Hi Jen. Welcome. You are correct, a second opinion is best AND this site is the best for education and support. I'm not ready for surgery just yet, I'm creeping along and being monitored but it's coming. I came here due to my fear of having to go through surgery feeling alone and scared. The support here is phenomenal.
I also have been told my symptoms "shouldn't be" and "most likely aren't" from my Aortic Stenosis. However, it doesn't end there. A lot of times a doctor will give that one line statement and send you on your way. I've learned from past illnesses that you really need to listen to your own gut feelings and be your own advocate. And you need to find the reason for the symptoms, even if it means changing doctors a few times. So you are definitely on the right track.
I am always happy when I hear that I don't need surgery yet and that my symptoms "probably aren't" from my narrowing valve but if that's the case then my answer is, "then how about we figure out what it is from". I pushed and I pushed for answers and just today found out that I am getting PVCs and Afib and that is what's causing the symptoms. I know the doctors were annoyed because I kept pushing for answers when they kept saying I shouldn't be having symptoms from my valve. But I'm a whole body, not just a valve so I just couldn't leave it at that.
You see, I had a situation in 2008 when I was just 48, where a GI doctor kept treating me for Acid Reflux. Treatment consisted of one pill a day then 2 a day, then 3 and when he suggested a 4th pill for my burning stomach (not burning esophagus...but nobody wanted to listen when I said that), I decided enough was enough. I fired 3 GI's in 8 months. The doctors thought I was crazy, a nut case.
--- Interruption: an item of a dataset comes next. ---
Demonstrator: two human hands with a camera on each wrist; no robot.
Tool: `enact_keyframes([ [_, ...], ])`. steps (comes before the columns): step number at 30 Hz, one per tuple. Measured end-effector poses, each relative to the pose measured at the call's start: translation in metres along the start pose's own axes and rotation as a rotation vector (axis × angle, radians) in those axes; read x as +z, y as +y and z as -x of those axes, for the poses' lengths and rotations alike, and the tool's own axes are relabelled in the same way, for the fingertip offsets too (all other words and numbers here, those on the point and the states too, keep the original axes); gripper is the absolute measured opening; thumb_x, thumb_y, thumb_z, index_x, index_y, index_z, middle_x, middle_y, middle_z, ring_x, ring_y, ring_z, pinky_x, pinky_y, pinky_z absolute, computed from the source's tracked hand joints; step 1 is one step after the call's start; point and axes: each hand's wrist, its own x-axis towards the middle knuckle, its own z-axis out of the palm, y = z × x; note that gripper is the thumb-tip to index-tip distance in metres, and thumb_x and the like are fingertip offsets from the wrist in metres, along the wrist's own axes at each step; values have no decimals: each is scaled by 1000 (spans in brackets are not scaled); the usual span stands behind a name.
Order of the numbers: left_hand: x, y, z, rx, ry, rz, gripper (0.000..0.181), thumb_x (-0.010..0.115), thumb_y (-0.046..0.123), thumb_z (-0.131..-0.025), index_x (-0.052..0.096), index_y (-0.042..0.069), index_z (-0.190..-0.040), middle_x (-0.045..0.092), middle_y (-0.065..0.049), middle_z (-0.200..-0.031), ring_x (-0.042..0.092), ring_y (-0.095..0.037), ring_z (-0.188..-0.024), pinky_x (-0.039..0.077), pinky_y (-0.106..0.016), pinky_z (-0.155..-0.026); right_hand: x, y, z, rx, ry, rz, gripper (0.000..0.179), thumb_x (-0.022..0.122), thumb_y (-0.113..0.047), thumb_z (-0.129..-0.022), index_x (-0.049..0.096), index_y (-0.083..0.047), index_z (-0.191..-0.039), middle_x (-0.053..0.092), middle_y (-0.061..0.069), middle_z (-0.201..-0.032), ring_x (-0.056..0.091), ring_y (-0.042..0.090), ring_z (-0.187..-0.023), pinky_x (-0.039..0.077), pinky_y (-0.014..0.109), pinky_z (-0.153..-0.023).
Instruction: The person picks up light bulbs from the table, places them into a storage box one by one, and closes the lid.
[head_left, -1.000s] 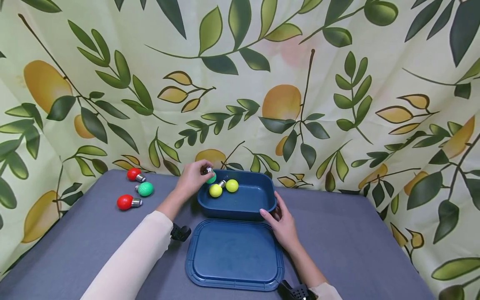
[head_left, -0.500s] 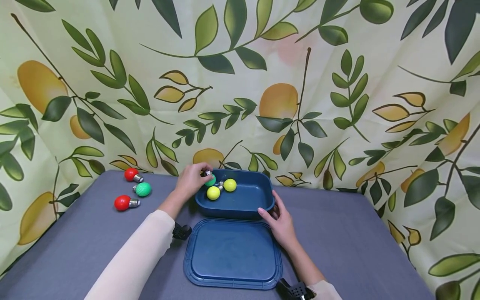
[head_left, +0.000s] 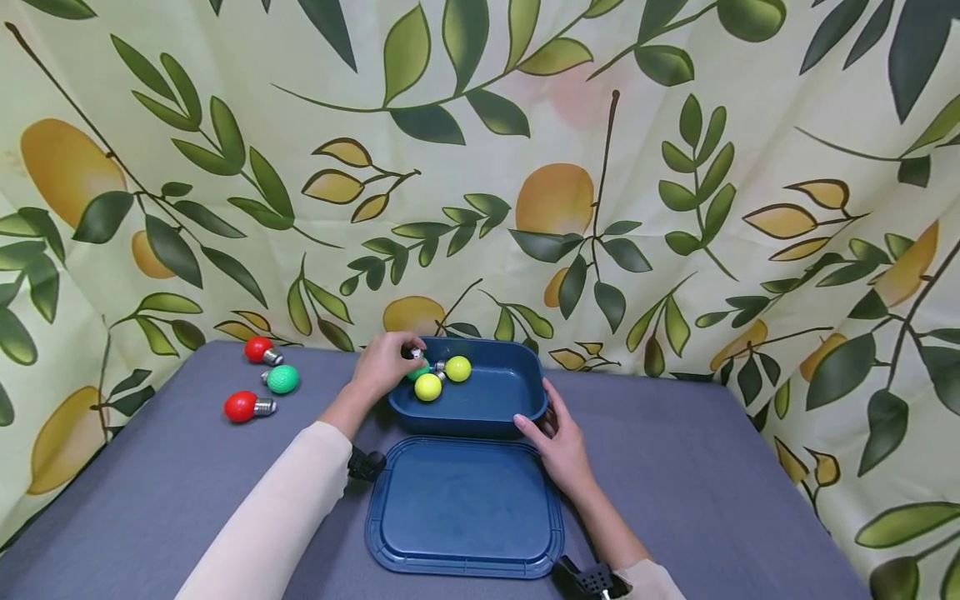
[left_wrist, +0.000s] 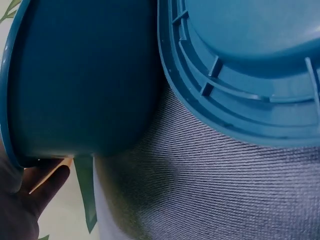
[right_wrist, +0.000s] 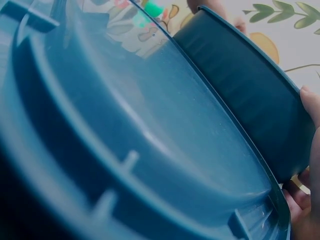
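In the head view my left hand (head_left: 382,367) pinches a green light bulb (head_left: 420,372) by its metal base, inside the left end of a blue box (head_left: 498,430). Touching or close beside it lie two yellow bulbs (head_left: 428,387) on the box floor. My right hand (head_left: 561,446) grips the box's right front corner, thumb at the rim and fingers around the outer wall. The left wrist view shows my left hand (left_wrist: 25,200) only in part, at the box's end wall; the green bulb is hidden there. At the right wrist view's edge, the right hand (right_wrist: 310,150) holds the box.
A blue lid (head_left: 465,508) lies flat in front of the box. To the left, on the grey tabletop (head_left: 712,492), are two red bulbs (head_left: 242,406) and another green bulb (head_left: 282,380). A leaf-patterned cloth (head_left: 465,167) hangs behind.
My left hand has lowered the green bulb slightly into the box, and the yellow bulbs have shifted a little. The right hand keeps its grip. The whole head view has drifted slightly.
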Motion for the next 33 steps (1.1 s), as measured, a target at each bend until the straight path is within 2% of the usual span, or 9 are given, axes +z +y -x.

All I knew was that I was getting worse by the day, couldn't eat and had a constant burning in my stomach. So I continued to fire doctors and move on to the next until one doctor DID listen. I explained that I don't need to know what the symptoms aren't, I need to know what they ARE. Finally, a diagnosis after 10 months of searching. I had Stage 2C Ovarian Cancer. Why am I telling you all of this? Simply to say that you are doing exactly what you should be doing. Going to a different Cardiologist. Get the Echo. If they can't explain your symptoms, try to find out what they are somehow. Don't let them just send you on your way without an explanation of the symptoms. Symptoms are there for a reason. They aren't from nothing. And they aren't always obvious. In my case, my burning stomach did not say to me, "hey maybe you should see a gynecologist". But after 2 surgeries and treating the Cancer, my burning stomach miraculously disappeared instantly. November 23rd will be 5 years and although I still have to keep ahead of the Cancer with lots of follow up appointments, I'm still here 5 years later. The Oncologist told me that if I went undiagnosed another 6 months, the outcome may not have been the same. So please, I say this to you, and to everyone reading this, second opinions are vital and sometimes even 3rd, 4th and 5th opinions. However many it takes to find the answer. I hope you learn all you need to when you go for your echo so your search can be over.
OK...sorry for being so long winded. Being properly diagnosed is something I am just very passionate about. I'll shut up now. :-)
Good luck Jen. Keep us posted. We are a caring bunch and are happy to support you.